Ignatius leaned forward, lowering his voice as if sharing a sacred sin.
"Because I fear it's resurfacing."
Wren raised an eyebrow.
"The Varnhounds," he said. "You think this is someone outside our world. I don't. I think... the program was never really shut down. I think someone is activating the old triggers."
He slid the final photo across.
A prototype. Labeled "VARN TYPE-3."
Its eye glowed green.
Wren's face paled.
"You're saying—"
"Yes," Ignatius whispered. "The thing that attacked Arthur Reeves… wasn't summoned. It was called. By blood."
...
[Moments later]
The file sat untouched.
Wren stood at her window, arms folded, gaze far beyond the storm-lit trees of Ilvermorny's forest edge.
Snow hadn't fallen yet, but the cold had arrived early. It pressed against the glass like memory.
Cassian Reeves.
He'd once been a student here. A boy of razor intellect and bruised dignity, always leading half a step before two brighter stars—Philip and Selene. The three Reeves siblings had been untouchable. Brilliant. Loyal. Symphonic, even. Where Cassian was calculated and sharp, Selene was wild and intuitive. And Philip…
Philip was lightning.
When he laughed, walls seemed to brighten. When he spoke, even the portraits shut up to listen. And when he dueled—he didn't fight. He danced.

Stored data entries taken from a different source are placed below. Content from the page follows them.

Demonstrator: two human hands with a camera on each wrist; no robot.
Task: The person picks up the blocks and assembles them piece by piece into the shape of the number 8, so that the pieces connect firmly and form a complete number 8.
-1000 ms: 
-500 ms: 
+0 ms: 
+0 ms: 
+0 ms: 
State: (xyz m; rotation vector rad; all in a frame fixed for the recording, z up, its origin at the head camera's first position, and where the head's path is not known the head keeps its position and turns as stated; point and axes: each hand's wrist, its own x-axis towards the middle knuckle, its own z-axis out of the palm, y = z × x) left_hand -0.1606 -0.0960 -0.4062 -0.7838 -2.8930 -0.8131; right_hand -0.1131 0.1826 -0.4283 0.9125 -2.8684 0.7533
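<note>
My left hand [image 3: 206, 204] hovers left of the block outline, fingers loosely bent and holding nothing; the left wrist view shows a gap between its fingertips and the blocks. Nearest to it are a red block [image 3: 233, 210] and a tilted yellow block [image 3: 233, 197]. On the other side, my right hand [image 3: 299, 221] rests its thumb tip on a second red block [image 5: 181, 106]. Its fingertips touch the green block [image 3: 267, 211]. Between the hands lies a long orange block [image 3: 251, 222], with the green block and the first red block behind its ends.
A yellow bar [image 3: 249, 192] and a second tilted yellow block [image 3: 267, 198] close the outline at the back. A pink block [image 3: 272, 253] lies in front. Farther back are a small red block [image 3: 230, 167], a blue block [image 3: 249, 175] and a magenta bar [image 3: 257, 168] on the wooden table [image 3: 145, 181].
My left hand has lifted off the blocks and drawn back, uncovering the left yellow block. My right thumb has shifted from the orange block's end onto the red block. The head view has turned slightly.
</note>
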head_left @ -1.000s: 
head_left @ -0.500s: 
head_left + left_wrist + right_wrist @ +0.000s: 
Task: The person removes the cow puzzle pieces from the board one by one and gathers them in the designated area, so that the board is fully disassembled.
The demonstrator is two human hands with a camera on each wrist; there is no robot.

Back then, Wren had only just begun teaching Charms and Defensive Spellwork. Younger than most professors, barely older than some students. But she'd watched those three blaze through Ilvermorny like a comet split three ways.
She remembered how tightly they clung to one another.
Until the day Philip left.
At their father's command, no less. Called to Hogwarts, of all places. Wren remembered Cassian's face that day. Not anger. Not even confusion.
Just silence.
A silent fracture.
They never said why. Philip never told her. Selene never forgave it. And Cassian… he folded inward.
Even after graduation, Wren followed their stories. Philip joined the Aurors. Then the Order. Then… Voldemort.
Gone. Like so many others.
Selene? Disappeared.
No letters. No trace. Not a whisper of her in the years that followed. It was as if grief had split them across time zones and oceans.
And Cassian remained.
But not whole.
When Wren summoned him years later to help rework the curricula, he'd arrived already half a ghost. Older. Worn. But still brilliant.
Still himself.
He never spoke of Philip. Or Selene. Or what became of their family estate in Glenhaven. But he worked. Hard. Devoted himself to his work. Always had time for the misunderstood.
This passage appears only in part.